Ése es, probablemente, uno de sus problemas”, ironiza Kate, “en Europa, naturalmente. En Estados Unidos apenas hay izquierda. Nuestra tradición es muy pobre, apenas se conoce a Marx o las cuestiones de la lucha de clases. La gente, de Reagan para abajo, se pasa la vida mirando las estupideces de la televisión. Esa gente, a quien Reagan ha jodido, despojándola de sus derechos, de sus ayudas económicas, sigue respaldándolo. Y nuestra clase obrera, medida por el criterio europeo, es la más inconsciente y la más confundida del mundo. Así que existe este enorme vacío en la izquierda norteamericana, lo que es una enorme tragedia y un gran fracaso, mientras que en Europa, donde la izquierda está tan bien desarrollada, el feminismo se identifica con la izquierda en gran medida. Pero eso también tiene problemas, puesto que dificulta la difusión y el desarrollo del pensamiento feminista, ya que siempre la izquierda le está diciendo lo que tiene que hacer”.

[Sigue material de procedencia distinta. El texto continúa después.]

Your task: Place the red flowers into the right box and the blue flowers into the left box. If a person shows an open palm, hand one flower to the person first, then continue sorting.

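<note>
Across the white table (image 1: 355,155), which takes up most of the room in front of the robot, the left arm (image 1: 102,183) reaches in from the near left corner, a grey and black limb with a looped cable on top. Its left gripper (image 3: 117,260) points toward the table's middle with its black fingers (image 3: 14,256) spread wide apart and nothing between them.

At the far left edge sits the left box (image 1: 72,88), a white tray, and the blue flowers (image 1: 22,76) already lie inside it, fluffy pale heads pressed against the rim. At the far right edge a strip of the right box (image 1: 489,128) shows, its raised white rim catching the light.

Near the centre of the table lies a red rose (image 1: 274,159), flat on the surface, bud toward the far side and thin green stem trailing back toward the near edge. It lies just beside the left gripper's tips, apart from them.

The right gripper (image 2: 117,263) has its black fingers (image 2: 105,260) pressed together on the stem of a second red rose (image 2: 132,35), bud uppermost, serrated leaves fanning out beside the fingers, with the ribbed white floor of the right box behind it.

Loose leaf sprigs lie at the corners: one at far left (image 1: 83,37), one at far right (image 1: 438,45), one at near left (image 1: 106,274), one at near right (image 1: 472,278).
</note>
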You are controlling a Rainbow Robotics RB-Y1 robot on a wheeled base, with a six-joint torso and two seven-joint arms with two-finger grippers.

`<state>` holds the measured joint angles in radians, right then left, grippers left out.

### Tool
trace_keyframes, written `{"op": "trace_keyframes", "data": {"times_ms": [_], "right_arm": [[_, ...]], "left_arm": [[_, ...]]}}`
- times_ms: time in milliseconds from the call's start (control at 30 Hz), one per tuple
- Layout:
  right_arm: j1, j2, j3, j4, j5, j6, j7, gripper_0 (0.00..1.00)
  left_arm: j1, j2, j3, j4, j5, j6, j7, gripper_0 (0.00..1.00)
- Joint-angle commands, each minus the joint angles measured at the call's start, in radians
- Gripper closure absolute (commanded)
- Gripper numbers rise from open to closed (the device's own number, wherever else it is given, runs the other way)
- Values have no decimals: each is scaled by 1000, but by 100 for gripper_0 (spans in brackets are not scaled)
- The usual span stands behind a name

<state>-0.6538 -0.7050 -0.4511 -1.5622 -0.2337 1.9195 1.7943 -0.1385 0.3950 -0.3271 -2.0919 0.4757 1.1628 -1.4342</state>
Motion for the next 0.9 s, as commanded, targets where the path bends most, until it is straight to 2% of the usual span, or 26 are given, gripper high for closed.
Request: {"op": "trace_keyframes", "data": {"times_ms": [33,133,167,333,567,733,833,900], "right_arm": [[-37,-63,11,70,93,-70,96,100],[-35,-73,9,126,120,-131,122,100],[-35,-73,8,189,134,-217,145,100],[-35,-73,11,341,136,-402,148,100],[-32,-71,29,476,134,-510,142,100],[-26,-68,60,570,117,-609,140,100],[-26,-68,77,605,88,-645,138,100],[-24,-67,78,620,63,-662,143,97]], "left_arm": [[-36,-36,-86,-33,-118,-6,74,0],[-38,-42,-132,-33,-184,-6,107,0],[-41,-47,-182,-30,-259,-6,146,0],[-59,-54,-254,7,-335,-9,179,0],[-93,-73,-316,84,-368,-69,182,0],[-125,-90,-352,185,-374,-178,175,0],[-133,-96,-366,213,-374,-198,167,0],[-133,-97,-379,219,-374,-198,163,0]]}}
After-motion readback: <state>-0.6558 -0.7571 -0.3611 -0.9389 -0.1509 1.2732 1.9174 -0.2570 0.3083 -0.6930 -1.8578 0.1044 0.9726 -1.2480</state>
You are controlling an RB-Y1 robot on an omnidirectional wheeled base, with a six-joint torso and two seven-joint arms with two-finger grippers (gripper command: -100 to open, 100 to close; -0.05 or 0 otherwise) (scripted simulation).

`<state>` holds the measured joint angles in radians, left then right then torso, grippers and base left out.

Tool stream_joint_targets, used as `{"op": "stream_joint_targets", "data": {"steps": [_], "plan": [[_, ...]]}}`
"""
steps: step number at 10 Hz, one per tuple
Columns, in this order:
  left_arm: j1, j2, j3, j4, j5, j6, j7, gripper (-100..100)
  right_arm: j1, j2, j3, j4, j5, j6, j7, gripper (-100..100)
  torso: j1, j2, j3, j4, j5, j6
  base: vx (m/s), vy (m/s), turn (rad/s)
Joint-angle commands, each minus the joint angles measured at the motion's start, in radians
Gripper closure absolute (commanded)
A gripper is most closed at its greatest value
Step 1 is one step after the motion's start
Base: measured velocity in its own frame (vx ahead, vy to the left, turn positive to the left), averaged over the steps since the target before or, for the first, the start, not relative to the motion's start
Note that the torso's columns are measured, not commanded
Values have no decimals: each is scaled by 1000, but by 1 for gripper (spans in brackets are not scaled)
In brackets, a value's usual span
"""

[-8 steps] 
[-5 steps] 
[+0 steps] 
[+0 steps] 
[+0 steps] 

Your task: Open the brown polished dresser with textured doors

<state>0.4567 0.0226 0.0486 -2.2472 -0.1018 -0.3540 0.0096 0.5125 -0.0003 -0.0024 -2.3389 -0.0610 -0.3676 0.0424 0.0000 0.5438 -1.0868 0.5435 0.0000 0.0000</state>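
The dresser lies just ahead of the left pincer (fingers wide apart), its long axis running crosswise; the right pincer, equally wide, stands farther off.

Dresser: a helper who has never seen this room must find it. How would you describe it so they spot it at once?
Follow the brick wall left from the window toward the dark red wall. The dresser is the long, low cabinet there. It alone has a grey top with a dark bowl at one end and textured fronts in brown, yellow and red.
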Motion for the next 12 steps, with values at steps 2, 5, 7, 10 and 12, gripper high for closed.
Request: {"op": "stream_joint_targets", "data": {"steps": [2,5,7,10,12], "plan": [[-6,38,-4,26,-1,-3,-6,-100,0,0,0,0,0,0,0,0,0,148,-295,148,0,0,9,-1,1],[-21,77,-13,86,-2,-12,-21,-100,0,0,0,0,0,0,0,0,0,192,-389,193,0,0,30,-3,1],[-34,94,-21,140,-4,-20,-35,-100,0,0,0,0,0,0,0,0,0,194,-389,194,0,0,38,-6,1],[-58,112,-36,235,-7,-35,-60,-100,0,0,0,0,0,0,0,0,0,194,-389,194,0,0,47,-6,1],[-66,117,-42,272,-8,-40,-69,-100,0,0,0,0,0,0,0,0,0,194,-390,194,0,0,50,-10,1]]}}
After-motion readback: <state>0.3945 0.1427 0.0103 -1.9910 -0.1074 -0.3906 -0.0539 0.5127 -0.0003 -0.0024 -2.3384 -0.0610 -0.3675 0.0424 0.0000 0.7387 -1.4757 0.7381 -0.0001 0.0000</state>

No se puede clarificar la situación del feminismo en sus relaciones con la izquierda con menos palabras.

Terminó la entrevista con estas palabras de aliento: “Es una verdadera pena que no tengamos un partido feminista en Estados Unidos, donde el movimiento es una fuerza política independiente y poderosa. Me parece estupendo que fundarais vosotras uno. Aquí haría falta primero establecer a las mujeres como clase política. Ésa sería la toma de posición política más fuerte que ninguna otra que conozca en Estados Unidos”.

En eso estamos Kate, ten la seguridad, y descansa en paz en ese Parnaso feminista donde debes filosofar con Hypatia y Safo y Flora Tristán y tantas otras pensadoras y activistas feministas que nos precedieron, que las españolas trabajamos esforzadamente  en hacer grande el Partido Feminista de España, en hacer comprender tanto a la ciudadanía como a los profesionales del pensamiento y de la política, que la vida privada de las mujeres es una cuestión pública, que el sexo es político, que la producción de hijos es una explotación de las mujeres y que solo alcanzando el poder político la mujer como clase con el feminismo como ideología, podremos cambiar este mundo donde el poder patriarcal está siendo el depredador de los seres humanos y del planeta.

Fue muy emocionante y alentadora su declaración: “Como feminista, me siento más optimista que como ciudadana, ya que estoy vinculada a un movimiento internacional. Es consolador el derecho del internacionalismo. Verdaderamente, el nacionalismo es una idea fatal, y en Estados Unidos es una especie de tumor maligno. La internacionalización del feminismo es una gran esperanza para todos, es lo que nos vincula con las mujeres de Nicaragua, de El Salvador, de Francia, de España”. Gracias a Kate, como a tantas otras pensadoras feministas que se separaron tanto de las melifluas teorías liberales de la diferencia y la igualdad como de la rigidez del análisis marxista de la clase proletaria como única en su enfrentamiento con el capital,  para reflexionar con sus propias herramientas del estudio y la experiencia que proporciona ser mujer, hemos podido elaborar una teoría científica sobre el feminismo. Esa que nos permite ahora afirmar que “nos constituimos como partido porque es la fuerza organizada de una clase social. Porque como clase explotada queremos acceder al poder. Porque hoy ya no somos un sexo, ni un género, ni las esposas, ni las amantes ni las compañeras de los hombres, ni las madres de nuestros hijos, ni seres humanos que piden ser iguales a los hombres. Hoy somos una clase en lucha.” Sevilla, 16 septiembre 2017.